Она лежала в постели, в окружении нескольких вещей, очевидно своих собственных: фотография в тисненой серебряной рамке, хрустальный флакон «Флоридской воды», маленькие, в когда-то изысканном, а теперь изрядно побитом корпусе дорожные французские часы.
Вокруг царила атмосфера какой-то странной утонченности, которую только сама Летти могла придать комнате для приезжих. Финлей это остро почувствовал, и в его голосе прозвучала исключительная сдержанность, когда он спросил, чем может ей помочь.
Она жестом пригласила его сесть и, перед тем как ответить, откинулась на подушку:
– Я хочу, чтобы вы сказали, сколько мне осталось жить.
В этот миг на его лицо стоило посмотреть, что, должно быть, даже позабавило ее, поскольку, прежде чем продолжить, она слабо улыбнулась:
– У меня чахотка… Простите, вы, наверное, предпочитаете слово «туберкулез». Я бы попросила вас послушать мои легкие и сказать, долго ли еще мне с этим возиться.
Он был готов проклинать себя за такую оплошность. Как можно было не заметить этого? Все симптомы были очевидны: лихорадочный румянец, истощение, учащенное дыхание – абсолютно все.
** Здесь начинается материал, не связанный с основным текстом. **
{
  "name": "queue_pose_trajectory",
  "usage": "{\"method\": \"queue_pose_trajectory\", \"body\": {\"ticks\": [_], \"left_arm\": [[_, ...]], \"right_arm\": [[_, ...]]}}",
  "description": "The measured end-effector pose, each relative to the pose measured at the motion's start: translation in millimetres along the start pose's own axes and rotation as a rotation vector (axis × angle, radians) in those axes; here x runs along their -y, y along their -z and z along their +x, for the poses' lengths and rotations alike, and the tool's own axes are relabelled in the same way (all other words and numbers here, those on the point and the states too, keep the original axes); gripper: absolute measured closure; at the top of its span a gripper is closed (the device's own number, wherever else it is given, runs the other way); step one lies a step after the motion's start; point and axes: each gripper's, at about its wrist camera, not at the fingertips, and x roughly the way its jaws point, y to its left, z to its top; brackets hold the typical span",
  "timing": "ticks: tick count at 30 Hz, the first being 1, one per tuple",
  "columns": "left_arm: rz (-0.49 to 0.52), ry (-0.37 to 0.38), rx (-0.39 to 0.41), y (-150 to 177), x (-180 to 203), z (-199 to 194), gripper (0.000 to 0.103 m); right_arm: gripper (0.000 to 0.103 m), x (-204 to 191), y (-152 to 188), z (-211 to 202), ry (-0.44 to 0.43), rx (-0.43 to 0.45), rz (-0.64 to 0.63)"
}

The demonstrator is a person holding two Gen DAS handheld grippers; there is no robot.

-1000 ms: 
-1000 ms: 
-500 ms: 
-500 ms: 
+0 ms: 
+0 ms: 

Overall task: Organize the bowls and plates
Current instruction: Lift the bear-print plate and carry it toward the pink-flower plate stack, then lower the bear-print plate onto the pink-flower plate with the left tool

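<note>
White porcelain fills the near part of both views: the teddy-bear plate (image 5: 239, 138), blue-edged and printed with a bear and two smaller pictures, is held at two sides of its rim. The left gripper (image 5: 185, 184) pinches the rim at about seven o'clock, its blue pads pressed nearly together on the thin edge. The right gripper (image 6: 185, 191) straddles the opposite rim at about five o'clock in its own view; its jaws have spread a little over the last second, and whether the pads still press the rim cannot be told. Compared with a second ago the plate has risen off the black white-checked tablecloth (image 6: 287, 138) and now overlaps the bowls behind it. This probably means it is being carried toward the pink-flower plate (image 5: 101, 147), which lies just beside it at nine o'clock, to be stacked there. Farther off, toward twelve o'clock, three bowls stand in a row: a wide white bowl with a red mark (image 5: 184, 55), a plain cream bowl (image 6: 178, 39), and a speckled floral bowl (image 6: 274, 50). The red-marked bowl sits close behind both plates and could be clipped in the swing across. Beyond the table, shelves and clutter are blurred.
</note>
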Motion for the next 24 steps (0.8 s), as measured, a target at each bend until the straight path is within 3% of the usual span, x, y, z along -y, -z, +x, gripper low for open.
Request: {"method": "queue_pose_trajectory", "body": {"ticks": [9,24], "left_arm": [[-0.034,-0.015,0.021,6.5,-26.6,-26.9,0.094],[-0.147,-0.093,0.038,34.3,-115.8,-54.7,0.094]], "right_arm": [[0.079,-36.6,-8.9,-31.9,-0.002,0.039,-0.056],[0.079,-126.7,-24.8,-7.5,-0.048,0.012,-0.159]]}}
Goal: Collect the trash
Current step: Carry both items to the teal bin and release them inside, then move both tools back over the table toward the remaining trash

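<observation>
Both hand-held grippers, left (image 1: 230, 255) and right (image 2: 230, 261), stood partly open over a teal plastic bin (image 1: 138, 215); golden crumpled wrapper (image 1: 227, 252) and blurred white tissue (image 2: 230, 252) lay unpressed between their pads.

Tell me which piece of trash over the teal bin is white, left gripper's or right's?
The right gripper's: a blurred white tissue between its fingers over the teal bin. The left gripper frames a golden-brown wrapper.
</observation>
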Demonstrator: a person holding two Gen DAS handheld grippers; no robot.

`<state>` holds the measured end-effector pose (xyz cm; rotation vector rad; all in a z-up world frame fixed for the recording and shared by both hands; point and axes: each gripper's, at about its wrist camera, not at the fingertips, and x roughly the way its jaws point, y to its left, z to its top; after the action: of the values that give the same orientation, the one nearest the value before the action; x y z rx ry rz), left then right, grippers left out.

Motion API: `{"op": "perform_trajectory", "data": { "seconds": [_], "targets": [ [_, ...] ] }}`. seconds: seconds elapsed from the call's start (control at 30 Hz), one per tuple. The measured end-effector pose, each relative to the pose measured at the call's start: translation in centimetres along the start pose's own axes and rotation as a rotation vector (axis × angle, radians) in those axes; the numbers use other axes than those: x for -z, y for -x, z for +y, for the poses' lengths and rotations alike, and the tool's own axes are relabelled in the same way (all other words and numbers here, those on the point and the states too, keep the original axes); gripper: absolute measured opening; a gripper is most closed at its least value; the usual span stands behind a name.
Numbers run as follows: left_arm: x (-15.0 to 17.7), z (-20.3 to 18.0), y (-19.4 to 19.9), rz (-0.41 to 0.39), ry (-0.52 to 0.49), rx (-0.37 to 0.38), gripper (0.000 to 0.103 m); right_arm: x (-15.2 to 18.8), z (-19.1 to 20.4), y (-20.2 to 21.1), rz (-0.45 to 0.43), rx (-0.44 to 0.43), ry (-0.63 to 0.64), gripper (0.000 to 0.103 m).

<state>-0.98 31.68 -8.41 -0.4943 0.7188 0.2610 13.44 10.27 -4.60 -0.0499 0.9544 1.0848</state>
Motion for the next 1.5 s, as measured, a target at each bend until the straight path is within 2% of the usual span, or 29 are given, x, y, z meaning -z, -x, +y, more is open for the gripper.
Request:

Теперь уже не было ничего непонятного в той странной, вызывающей жалость апатии, с которой она выступала накануне. Он поспешно поднялся и, не говоря ни слова, достал стетоскоп. Он долго прослушивал ее грудную клетку, хотя в длительной аускультации не было необходимости, настолько были поражены ее легкие.
Правое легкое практически не дышало, левое было испещрено активными очагами болезни. Закончив, он не знал, что сказать.
– Ну же, – подбодрила она его. – Смелее, просто скажите мне.
Наконец, в сильном замешательстве, он произнес:
– Вам осталось, наверное, месяцев шесть.
– Вы очень добры. – Она изучающе смотрела ему в лицо. – На самом деле вы имеете в виду шесть недель.
Он не ответил. Огромная волна жалости захлестнула его. Он пристально взглянул на нее, пытаясь представить, каким было в прошлом это изможденное лицо. Она и правда не была старой. Болезнь, а не годы, состарила ее. Глаза у нее были действительно необыкновенные; должно быть, когда-то она была прелестной женщиной – явно женщиной со вкусом. А теперь гротескно семенящая в десятиразрядной пантомиме мишень для каждого провинциального хама!
Его мысли невольно сложились в неуклюжие слова:
– Сегодня вечером вам лучше не беспокоиться насчет этого ужина. Вам явно не стоит туда идти.
– Ой, но я иду! Уже и не помню, когда в последний раз меня приглашали на ужин. А следующего – еще дольше ждать…
– Но разве вы не понимаете… – перебил он ее.
– Понимаю, – ответила она. – Но если им хочется, пусть пошутят. Что такое жизнь? Просто маленькая шутка.
Она лежала, глядя в окно.
Потом, словно опомнившись, достала из-под подушки кошелек и спросила доктора, сколько ему должна.
Финлей густо покраснел. Ее обстоятельства говорили сами за себя. Но, несмотря на всю свою неопытность, он обладал тактом. У него хватило ума назвать плату – очень небольшую, – и он молча взял деньги.
Когда он уходил, она сказала:
– Я надеюсь увидеть вас сегодня вечером.